Read in doctag indices, docvecs, and metadata

doctag_indices <- read_feather("../all_data/doctag_indices.feather") 
docvecs <- read_feather("../all_data/docvecs.feather") %>%
  as.data.frame() %>%
  mutate(offset = 0:(n()-1)) %>%
  select(offset, everything())

#write_tsv(docvecs, "../all_data/docvecs.txt")
metadata <- read_csv("../all_data/merged_metadata.csv") 
metadata_clean <- metadata %>%
  mutate_if(is.character, as.factor)  %>%
  mutate(essay_id = as.character(essay_id)) 

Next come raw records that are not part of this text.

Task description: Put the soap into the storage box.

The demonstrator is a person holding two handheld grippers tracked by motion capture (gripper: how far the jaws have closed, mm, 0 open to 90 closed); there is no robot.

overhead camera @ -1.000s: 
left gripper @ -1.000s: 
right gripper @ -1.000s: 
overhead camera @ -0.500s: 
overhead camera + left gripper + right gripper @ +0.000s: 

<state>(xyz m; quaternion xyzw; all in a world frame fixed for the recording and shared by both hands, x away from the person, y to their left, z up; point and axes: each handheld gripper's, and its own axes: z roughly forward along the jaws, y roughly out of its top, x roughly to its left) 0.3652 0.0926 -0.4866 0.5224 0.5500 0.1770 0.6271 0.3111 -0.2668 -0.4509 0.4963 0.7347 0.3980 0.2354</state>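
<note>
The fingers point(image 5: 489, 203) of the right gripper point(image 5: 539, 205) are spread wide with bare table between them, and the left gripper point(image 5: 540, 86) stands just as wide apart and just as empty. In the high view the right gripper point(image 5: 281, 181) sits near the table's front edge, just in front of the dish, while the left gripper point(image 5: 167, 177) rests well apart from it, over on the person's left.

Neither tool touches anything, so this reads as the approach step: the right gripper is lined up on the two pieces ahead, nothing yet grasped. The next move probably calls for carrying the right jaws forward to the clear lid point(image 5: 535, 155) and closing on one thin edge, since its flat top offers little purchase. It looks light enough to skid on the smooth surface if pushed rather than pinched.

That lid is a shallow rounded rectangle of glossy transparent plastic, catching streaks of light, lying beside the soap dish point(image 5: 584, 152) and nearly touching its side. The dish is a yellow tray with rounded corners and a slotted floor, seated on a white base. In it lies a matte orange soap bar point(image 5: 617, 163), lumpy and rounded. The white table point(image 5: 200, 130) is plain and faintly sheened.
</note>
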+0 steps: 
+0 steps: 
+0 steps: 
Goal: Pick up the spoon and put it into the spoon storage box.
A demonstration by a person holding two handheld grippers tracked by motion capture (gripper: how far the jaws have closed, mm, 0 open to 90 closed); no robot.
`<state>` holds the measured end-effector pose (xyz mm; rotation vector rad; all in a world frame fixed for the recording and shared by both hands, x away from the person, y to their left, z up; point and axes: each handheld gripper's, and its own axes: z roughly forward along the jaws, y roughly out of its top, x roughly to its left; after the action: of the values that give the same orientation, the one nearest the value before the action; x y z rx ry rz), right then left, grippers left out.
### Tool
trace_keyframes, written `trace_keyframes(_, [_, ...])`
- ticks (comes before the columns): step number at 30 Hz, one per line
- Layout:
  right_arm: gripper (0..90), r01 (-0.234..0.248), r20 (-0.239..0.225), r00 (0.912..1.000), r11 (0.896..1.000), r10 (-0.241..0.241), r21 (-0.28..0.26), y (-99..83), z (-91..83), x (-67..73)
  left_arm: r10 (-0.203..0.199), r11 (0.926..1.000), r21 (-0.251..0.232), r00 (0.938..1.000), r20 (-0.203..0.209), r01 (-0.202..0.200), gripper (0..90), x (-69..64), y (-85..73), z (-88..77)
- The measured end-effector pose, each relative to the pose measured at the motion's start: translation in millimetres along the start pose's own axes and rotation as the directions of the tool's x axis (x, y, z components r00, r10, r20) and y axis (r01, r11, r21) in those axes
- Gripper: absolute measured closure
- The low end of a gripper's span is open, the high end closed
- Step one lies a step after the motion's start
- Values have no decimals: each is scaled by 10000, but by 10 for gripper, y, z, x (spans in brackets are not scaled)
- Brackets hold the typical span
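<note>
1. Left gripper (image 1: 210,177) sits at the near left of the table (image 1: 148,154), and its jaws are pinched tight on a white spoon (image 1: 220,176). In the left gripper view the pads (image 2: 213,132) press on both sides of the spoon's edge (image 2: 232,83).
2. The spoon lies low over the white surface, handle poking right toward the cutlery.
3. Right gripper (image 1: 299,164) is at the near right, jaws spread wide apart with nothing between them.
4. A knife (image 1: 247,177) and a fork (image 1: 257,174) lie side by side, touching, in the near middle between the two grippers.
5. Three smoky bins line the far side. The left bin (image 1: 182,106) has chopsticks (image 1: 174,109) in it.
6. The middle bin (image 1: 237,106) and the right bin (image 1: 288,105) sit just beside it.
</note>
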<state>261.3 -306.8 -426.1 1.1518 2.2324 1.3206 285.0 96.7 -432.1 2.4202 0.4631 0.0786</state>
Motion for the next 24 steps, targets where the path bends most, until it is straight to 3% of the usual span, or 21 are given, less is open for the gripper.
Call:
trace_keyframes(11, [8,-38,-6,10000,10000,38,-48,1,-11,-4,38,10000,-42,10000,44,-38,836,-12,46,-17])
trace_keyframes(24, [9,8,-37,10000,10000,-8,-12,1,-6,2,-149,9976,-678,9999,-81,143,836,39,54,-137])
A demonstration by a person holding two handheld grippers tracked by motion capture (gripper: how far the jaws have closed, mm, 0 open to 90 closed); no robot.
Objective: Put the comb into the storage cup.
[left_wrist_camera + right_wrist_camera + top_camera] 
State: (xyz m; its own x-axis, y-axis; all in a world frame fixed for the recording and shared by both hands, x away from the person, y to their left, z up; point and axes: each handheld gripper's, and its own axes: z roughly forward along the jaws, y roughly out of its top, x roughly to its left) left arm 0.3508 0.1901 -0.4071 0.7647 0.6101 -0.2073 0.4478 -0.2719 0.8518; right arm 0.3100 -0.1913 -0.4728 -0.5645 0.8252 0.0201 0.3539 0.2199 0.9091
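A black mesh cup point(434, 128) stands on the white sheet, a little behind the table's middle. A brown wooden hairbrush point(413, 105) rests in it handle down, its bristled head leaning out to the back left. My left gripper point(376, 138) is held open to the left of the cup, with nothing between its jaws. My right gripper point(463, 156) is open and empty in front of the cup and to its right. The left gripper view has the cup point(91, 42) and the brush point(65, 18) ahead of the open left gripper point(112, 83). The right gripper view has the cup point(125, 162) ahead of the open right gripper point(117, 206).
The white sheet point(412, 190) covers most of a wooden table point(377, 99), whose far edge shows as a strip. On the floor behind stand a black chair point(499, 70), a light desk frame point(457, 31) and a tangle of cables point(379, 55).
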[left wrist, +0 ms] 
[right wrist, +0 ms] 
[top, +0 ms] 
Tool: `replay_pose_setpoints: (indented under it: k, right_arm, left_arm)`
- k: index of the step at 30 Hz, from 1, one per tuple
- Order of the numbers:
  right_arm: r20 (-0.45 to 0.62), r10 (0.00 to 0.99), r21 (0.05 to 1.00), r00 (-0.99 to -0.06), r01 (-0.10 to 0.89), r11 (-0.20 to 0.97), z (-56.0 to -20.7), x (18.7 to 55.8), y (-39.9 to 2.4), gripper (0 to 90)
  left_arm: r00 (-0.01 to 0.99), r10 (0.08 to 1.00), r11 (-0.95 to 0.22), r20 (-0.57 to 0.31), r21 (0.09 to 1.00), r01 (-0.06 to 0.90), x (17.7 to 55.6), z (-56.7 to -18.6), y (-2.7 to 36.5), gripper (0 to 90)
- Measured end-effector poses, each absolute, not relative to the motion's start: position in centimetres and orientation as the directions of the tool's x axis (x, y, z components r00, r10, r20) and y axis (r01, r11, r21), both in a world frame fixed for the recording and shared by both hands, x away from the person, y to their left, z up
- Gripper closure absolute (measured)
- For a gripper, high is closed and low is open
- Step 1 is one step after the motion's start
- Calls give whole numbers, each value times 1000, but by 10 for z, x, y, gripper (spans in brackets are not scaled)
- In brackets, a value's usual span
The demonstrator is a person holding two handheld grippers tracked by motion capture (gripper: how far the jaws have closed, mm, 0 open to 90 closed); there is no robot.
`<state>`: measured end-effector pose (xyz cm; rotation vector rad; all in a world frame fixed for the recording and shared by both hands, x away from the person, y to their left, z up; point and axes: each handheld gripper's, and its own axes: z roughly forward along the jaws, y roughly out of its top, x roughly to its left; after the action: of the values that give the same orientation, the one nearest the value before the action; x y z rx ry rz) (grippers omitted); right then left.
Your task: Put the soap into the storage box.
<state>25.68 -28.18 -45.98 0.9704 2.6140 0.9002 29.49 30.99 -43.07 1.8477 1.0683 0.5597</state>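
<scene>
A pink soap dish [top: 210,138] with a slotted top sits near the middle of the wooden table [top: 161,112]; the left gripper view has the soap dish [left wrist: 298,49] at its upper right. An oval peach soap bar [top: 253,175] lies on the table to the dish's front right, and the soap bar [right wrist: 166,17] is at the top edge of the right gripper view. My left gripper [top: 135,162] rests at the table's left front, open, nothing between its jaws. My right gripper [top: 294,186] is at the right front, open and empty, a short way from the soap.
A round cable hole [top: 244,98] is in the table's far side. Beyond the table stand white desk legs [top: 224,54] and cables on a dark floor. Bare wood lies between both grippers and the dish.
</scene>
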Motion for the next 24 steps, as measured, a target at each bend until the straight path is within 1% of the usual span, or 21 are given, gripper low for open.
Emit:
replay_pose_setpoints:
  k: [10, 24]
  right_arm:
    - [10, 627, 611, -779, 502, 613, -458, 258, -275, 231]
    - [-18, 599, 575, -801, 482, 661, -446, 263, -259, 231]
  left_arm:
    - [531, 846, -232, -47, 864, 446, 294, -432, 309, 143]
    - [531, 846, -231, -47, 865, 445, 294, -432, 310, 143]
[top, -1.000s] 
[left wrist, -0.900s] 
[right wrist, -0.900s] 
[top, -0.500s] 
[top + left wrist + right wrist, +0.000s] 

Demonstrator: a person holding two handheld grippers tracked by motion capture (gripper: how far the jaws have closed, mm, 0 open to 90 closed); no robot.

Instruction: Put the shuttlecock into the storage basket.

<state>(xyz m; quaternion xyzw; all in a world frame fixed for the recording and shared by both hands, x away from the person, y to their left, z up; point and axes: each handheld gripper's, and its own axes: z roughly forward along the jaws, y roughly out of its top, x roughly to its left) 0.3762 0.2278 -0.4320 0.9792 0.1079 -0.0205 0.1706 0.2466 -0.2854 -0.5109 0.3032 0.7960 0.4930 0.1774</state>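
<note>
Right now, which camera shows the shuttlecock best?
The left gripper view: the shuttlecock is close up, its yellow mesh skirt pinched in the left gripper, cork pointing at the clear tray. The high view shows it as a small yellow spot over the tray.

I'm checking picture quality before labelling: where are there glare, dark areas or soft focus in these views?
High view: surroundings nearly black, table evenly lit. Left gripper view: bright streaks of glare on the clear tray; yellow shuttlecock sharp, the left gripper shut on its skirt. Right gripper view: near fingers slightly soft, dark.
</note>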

Merge all data sources together

d <- doctag_indices %>%
  left_join(metadata_clean) %>%
  left_join(docvecs) %>%
  nest(-1:-10, .key = "doc_vector") %>%
  select(-doc_count, -offset, -test_center_country_code) %>%
  mutate(prompt_id = fct_recode(prompt_id, 
                                broad.academics = "VC079857", 
                                young.enjoy = "VC139555", 
                                young.help = "VC182427",
                                advertisements = "VC199494",
                                fewer.cars = "VC199744",
                                tour.travel = "VC212639",
                                students.facts = "VC247638",
                                success.risks = "VC251653"))

Scores by language

d %>%
  group_by(L1_code) %>%
  multi_boot_standard(col = "score", na.rm = T) %>%
  arrange(mean) %>% 
  kable()
L1_code ci_lower ci_upper mean
ARA 2.812475 2.927500 2.8695
JPN 2.908475 3.016025 2.9615
KOR 3.063975 3.166513 3.1165
ITA 3.154488 3.266012 3.2090
CHI 3.213963 3.307513 3.2590
TEL 3.321487 3.422525 3.3720
TUR 3.406500 3.511038 3.4590
FRE 3.502000 3.606012 3.5535
SPA 3.514500 3.621500 3.5670
HIN 3.831975 3.930013 3.8815
GER 3.872975 3.957012 3.9115

Visualize Distributions as a function of score (2D space)

Get TSNE coorinates

mats <- d %>%
  select(doc_vector) %>%
  unnest() %>%
  as.matrix()

tsne_out = Rtsne::Rtsne(mats)
tsne_dims <- tsne_out$Y %>%
  as.data.frame() %>%
  rename(tsne_X = V1,
         tsne_Y = V2) %>%
  bind_cols(d %>% select(essay_id, score, age, gender, L1_code, prompt_id)) %>%
  select(everything(), tsne_X, tsne_Y)

With centroids, by language and prompt

get_group_centroid <- function(doc_vecs_df, group_name){
  centroid <- doc_vecs_df %>%
    select(doc_vector) %>%
    unnest(doc_vector) %>%
    colMeans() 

  this_group_name  <- doc_vecs_df %>%
    select_(group_name) %>%
    slice(1) %>%
    unlist()

  df <- data.frame(t(centroid)) %>%
    mutate(x = this_group_name) %>%
    select(x, everything())
  
   names(df)[1] = c(as.name(group_name))
   df
}

tsne_centroids_L1_score_prompt <- tsne_dims %>%
  nest(1:2, .key = "doc_vector") %>%
  filter(!is.na(score)) %>%
  group_by(L1_code, prompt_id) %>%
  mutate(score_bin = as.factor(ntile(score, 2))) %>%
  ungroup() %>%
  mutate(L1_prompt_score = paste(L1_code, prompt_id, score_bin, sep = "_")) %>%
  split(.$L1_prompt_score) %>% 
  map_df(get_group_centroid, "L1_prompt_score") %>%
  separate(L1_prompt_score, c("L1_code", "prompt_id", "score_bin"), sep = "_")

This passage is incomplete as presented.